- **EXERCISE INSTRUCTIONS**
The data must be written out once more, precisely as given.

Segment Start: INPUT DATA

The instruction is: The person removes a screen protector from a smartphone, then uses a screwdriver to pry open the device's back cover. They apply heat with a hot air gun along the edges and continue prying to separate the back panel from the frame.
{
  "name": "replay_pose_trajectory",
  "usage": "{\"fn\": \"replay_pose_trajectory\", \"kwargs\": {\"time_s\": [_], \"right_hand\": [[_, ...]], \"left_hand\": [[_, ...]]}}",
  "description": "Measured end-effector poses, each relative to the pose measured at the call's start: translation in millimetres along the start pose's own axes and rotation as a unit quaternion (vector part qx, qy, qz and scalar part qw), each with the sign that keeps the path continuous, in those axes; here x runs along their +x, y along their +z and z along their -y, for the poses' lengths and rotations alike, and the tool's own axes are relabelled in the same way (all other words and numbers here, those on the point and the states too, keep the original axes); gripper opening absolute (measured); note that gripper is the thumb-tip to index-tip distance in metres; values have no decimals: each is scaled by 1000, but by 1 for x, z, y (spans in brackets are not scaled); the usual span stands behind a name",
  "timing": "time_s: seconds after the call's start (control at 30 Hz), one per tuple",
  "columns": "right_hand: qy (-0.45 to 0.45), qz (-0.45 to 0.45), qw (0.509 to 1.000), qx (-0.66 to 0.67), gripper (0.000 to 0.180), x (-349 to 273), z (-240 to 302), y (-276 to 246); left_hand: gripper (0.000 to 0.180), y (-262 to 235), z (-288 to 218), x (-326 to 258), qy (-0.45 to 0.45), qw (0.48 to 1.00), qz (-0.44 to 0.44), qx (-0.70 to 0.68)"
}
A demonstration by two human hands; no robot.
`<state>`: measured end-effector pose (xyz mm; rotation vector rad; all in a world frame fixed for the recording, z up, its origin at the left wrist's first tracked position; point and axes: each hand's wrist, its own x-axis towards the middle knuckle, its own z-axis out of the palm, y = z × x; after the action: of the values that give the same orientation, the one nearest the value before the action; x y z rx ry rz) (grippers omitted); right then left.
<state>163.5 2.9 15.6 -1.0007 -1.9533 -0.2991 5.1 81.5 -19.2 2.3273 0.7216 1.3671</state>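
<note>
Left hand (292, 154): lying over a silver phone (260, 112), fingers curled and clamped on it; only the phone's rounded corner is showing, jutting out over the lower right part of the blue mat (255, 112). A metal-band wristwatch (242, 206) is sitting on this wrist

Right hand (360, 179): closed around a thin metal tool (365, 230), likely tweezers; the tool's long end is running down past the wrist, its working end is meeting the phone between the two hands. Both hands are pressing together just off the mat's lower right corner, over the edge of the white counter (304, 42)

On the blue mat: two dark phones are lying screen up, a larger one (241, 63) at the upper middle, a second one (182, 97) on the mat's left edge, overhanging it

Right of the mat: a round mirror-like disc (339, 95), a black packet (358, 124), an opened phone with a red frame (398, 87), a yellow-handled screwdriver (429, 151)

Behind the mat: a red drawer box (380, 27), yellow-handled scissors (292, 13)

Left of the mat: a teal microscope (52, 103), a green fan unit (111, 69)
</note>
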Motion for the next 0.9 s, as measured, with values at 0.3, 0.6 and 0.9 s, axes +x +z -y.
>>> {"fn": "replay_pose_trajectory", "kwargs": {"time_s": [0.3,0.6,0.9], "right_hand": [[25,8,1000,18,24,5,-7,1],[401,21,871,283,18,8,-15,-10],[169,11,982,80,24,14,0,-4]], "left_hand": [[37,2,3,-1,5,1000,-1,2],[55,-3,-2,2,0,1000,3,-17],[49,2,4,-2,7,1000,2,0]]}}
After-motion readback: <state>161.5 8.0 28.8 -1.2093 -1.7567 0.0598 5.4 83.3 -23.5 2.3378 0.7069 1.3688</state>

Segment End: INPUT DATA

- **OUTPUT**
The instruction is: The person removes a screen protector from a smartphone, then uses a screwdriver to pry open the device's back cover. They apply heat with a hot air gun along the edges and continue prying to separate the back panel from the frame.
{
  "name": "replay_pose_trajectory",
  "usage": "{\"fn\": \"replay_pose_trajectory\", \"kwargs\": {\"time_s\": [_], \"right_hand\": [[_, ...]], \"left_hand\": [[_, ...]]}}",
  "description": "Measured end-effector poses, each relative to the pose measured at the call's start: translation in millimetres along the start pose's own axes and rotation as a unit quaternion (vector part qx, qy, qz and scalar part qw), each with the sign that keeps the path continuous, in those axes; here x runs along their +x, y along their +z and z along their -y, for the poses' lengths and rotations alike, and the tool's own axes are relabelled in the same way (all other words and numbers here, those on the point and the states too, keep the original axes); gripper opening absolute (measured); note that gripper is the thumb-tip to index-tip distance in metres; values have no decimals: each is scaled by 1000, but by 1 for x, z, y (spans in brackets are not scaled); the usual span stands behind a name",
  "timing": "time_s: seconds after the call's start (control at 30 Hz), one per tuple",
  "columns": "right_hand: qy (-0.45 to 0.45), qz (-0.45 to 0.45), qw (0.509 to 1.000), qx (-0.66 to 0.67), gripper (0.000 to 0.180), x (-349 to 273), z (-240 to 302), y (-276 to 246); left_hand: gripper (0.000 to 0.180), y (-262 to 235), z (-288 to 218), x (-326 to 258), qy (-0.45 to 0.45), qw (0.48 to 1.00), qz (-0.44 to 0.44), qx (-0.70 to 0.68)"
}
A demonstration by two human hands; no robot.
`<state>`: measured end-effector pose (xyz mm; rotation vector rad; all in a world frame fixed for the recording, z up, its origin at the left wrist's first tracked position; point and axes: each hand's wrist, its own x-axis towards the middle knuckle, its own z-axis out of the palm, y = z × x; after the action: of the values that give the same orientation, the one nearest the value before the action; x y z rx ry rz) (grippers omitted); right then left.
<state>163.5 2.9 15.6 -1.0007 -1.9533 -0.2991 5.1 81.5 -19.2 2.3273 0.7216 1.3671</state>
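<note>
Left hand (292, 154): lying over a silver phone (260, 112), fingers curled and clamped on it; only the phone's rounded corner is showing, jutting out over the lower right part of the blue mat (255, 112). A metal-band wristwatch (242, 206) is sitting on this wrist

Right hand (360, 179): closed around a thin metal tool (365, 230), likely tweezers; the tool's long end is running down past the wrist, its working end is meeting the phone between the two hands. Both hands are pressing together just off the mat's lower right corner, over the edge of the white counter (304, 42)

On the blue mat: two dark phones are lying screen up, a larger one (241, 63) at the upper middle, a second one (182, 97) on the mat's left edge, overhanging it

Right of the mat: a round mirror-like disc (339, 95), a black packet (358, 124), an opened phone with a red frame (398, 87), a yellow-handled screwdriver (429, 151)

Behind the mat: a red drawer box (380, 27), yellow-handled scissors (292, 13)

Left of the mat: a teal microscope (52, 103), a green fan unit (111, 69)
</note>
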Motion for the next 0.9 s, as measured, with values at 0.3, 0.6 and 0.9 s, axes +x +z -y.
>>> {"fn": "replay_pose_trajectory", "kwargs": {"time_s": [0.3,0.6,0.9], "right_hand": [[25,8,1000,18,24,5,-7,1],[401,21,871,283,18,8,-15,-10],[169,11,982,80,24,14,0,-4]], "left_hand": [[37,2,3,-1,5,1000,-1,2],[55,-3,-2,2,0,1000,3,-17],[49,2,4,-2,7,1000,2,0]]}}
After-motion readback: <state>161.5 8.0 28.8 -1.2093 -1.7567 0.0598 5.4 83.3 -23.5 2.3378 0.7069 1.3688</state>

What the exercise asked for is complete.